Add primitive for bit_length()
All CPUs we want to support seem to have a fast way of counting the number of leading zero bits or the index of the highest set bit, which we could make available through int.bit_length(). This would nicely complement the set of supported bitwise operations.
This is a very specialized operation, but we can potentially make it a lot faster (more than 10x), and it's useful for certain algorithms and data structures, such as bitsets.
The relevant x86-64 operations are bsr and lzcnt, but the latter doesn't seem to be supported on some fairly recent Intel CPUs. We can use library functions in the generated C that map to these instructions.
Relevant wikipedia article: https://en.wikipedia.org/wiki/Find_first_set (also contains information about how to use these from C)
(This is low priority unless this can speed up the dataflow analysis in mypyc, in which case we might want to implement it since it could be an easy win.)
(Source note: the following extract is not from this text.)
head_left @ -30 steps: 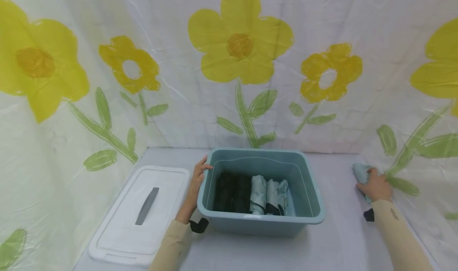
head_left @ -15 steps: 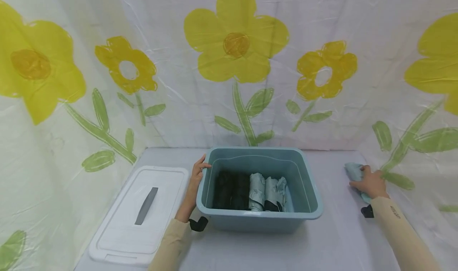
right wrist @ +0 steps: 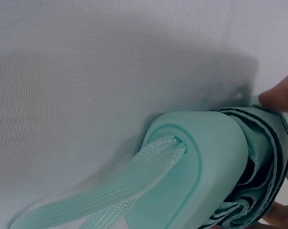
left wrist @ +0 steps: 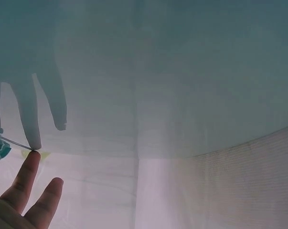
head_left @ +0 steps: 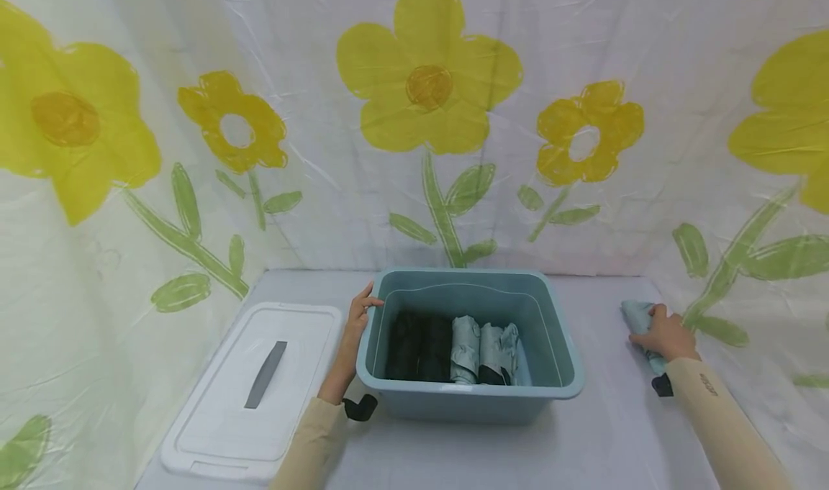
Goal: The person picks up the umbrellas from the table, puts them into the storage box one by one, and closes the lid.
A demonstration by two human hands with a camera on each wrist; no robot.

Hi, I would like to work on this issue
@Prototype4988 Sounds good!
Hello, since it's not solved yet, can I try to take on this task? My question are:
- It's seems like that the ISA only provide bit_length related instruction for unsigned int/long/long long while CPyTagged is size_t. So can we make assumption that
sizeof(size_t) == 4 && sizeof(int) == 4for 32 bit platform andsizeof(size_t) == 8 && sizeof(long long) == 8for 64 bit platform? - Can you give some advice how to overwrite default function(I mean, when you meet "int.bit_length()", generate a code that call a special function)? Thank you!
@DunderBird
- Yes. We make these assumptions elsewhere in any case.
- Add a specializer to
mypyc.irbuild.specialize. Use the two-argument version of@specialize_function.